Os empréstimos pessoais se tornaram de grande valia para os consumidores brasileiros, principalmente, em tempos de crise financeira. Contudo, algumas instituições financeiras acabam por se utilizar dessa fase do indivíduo, para impor uma serie de prestações contratuais que podem ser revertidas por via judicial, sendo cabível indenizações.

Primeiramente, é bom estar atendo as tarifas cobradas na celebração do contrato, tais como avaliação do bem, registro de contrato e tarifa de cadastro, entre outros, que são cobrados no valor total do crédito, incidindo assim juros sobre os mesmos nas parcelas vincendas.

O consumidor não pode arcar com os custos e riscos do negócio inerente do prestador de serviços, esse ônus é exclusivo do fornecedor do serviço. Portanto, essas tarifas são consideradas ilegais, passiveis de serem restituídas em dobro em consonância com o disposto no Código de Defesa do Consumidor.

Outrossim, deve-se atentar a taxa de juros cobrada pela instituição financeira, algo que, por vezes, passa desapercebido pelo consumidor no momento de assinar o contrato, tendo em vista a sua situação econômica vivenciada naquele momento e sua dificuldade em compreender os termos contidos no contrato.

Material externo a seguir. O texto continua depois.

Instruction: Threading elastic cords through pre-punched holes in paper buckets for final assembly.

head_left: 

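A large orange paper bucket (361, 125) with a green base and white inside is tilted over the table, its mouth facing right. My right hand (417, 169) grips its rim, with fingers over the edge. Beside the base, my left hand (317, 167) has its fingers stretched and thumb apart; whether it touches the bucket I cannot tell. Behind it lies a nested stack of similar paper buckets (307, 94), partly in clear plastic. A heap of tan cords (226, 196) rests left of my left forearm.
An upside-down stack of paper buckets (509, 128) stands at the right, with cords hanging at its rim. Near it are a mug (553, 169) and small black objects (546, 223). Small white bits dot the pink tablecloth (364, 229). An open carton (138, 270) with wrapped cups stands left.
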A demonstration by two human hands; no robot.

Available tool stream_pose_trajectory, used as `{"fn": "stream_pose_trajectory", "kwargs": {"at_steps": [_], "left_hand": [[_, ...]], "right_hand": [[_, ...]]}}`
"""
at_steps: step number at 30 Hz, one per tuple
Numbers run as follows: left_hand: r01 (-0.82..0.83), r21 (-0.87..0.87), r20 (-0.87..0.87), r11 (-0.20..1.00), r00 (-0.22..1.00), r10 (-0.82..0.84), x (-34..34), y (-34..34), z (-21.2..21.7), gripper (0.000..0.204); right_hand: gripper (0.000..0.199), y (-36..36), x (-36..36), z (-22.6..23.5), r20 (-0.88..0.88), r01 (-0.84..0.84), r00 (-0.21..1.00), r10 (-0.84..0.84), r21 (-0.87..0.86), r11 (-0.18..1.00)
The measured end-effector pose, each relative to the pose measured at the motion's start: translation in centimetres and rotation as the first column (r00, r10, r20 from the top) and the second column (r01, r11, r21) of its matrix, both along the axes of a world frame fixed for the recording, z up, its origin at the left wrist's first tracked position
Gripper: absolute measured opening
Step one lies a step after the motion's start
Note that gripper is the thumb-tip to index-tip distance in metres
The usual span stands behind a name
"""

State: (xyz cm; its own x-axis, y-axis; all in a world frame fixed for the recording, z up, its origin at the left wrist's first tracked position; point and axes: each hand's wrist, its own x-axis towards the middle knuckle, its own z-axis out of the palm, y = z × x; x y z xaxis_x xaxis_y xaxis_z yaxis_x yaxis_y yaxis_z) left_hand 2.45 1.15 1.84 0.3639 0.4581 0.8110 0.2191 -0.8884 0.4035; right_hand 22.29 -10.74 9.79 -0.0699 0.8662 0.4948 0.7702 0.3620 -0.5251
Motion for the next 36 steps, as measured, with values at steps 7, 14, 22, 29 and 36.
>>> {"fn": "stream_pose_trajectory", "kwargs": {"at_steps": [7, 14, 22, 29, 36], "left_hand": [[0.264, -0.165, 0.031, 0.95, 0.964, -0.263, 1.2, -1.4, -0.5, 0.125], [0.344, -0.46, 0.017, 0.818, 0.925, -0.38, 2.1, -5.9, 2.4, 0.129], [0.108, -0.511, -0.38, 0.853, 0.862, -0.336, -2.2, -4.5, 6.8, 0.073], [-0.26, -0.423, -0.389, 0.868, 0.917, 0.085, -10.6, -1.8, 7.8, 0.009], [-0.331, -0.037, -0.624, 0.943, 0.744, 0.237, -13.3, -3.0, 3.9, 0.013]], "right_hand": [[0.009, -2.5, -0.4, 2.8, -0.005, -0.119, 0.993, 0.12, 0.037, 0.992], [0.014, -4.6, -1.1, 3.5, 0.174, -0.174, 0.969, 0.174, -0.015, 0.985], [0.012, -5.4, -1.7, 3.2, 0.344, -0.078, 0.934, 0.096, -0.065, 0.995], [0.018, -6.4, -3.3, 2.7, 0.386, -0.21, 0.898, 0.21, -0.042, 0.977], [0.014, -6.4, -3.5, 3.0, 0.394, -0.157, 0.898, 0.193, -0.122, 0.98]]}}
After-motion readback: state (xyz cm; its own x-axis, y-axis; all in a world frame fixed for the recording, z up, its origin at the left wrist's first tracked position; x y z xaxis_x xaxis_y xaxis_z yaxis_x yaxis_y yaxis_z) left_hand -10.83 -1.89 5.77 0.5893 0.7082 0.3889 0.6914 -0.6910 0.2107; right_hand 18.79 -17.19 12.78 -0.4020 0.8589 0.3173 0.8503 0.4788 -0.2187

O Banco Central do Brasil possui uma ferramenta onde é possível verificar a taxa média de juros anuais e mensais do mercado, sendo que, na grande maioria, as instituições que fornecem empréstimos pessoais extrapolam o triplo dessa média, caracterizando assim a abusividade nos juros.

Portando, fique atendo, nas taxas cobradas na hora da celebração do contrato e juros abusivos, essas são duas dicas simples e extremamente importantes para verificar no momento da celebração do contrato de empréstimo, bem como, dos já em vigor.